- [TASK STATEMENT]: Exclude the pictures and repeat all of the data exactly.

__________________________________________________

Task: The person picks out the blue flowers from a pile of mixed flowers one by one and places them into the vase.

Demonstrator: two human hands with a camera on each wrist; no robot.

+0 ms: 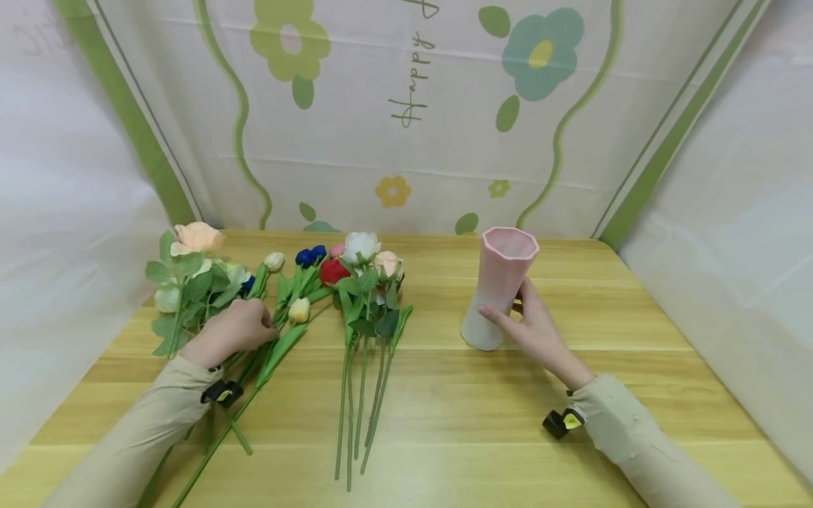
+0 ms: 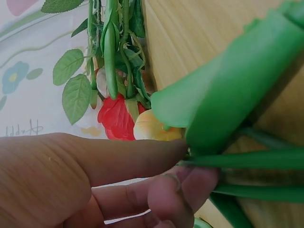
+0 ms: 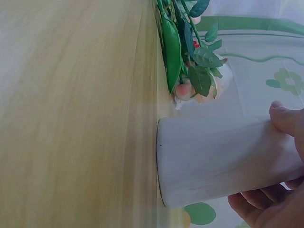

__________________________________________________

- [RESPONSE TO THE EXERCISE]:
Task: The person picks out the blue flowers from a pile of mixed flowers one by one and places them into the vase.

Demonstrator: two human hands with a camera on each wrist; no robot.

+0 ms: 
+0 ms: 
+0 ms: 

The output is finished and nothing more is needed.